Activity
Only the lines from the one with "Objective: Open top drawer" through the end of the material below belong in the reply; transcribe them exactly.

<<<<

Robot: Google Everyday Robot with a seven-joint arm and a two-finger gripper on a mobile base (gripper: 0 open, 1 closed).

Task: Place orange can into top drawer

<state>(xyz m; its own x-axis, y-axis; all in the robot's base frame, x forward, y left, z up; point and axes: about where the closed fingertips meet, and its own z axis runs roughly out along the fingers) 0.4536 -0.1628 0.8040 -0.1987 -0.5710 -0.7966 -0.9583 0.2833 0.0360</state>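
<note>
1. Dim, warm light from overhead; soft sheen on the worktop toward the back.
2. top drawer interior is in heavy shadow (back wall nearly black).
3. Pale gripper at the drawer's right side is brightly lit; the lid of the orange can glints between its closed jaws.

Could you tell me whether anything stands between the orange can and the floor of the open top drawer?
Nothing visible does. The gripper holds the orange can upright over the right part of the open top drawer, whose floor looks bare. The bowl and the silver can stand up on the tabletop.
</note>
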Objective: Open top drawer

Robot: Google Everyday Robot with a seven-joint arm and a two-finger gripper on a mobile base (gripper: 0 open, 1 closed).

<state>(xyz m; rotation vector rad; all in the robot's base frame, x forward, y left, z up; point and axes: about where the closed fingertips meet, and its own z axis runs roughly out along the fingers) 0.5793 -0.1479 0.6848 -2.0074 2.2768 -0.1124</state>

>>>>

Exercise result
Objective: Open top drawer

Robot: Google Everyday Robot with a seven-joint arm and a two-finger gripper on a mobile base (gripper: 0 open, 1 closed).

<state>(xyz m; rotation vector rad; all in the robot's base frame, x forward, y left, z up; point and axes: about where the closed fingertips meet, and its own z axis runs roughly out along the fingers) 0.5793 -0.1479 0.6848 -2.0074 2.2768 -0.1124</state>

The complete answer has been presented.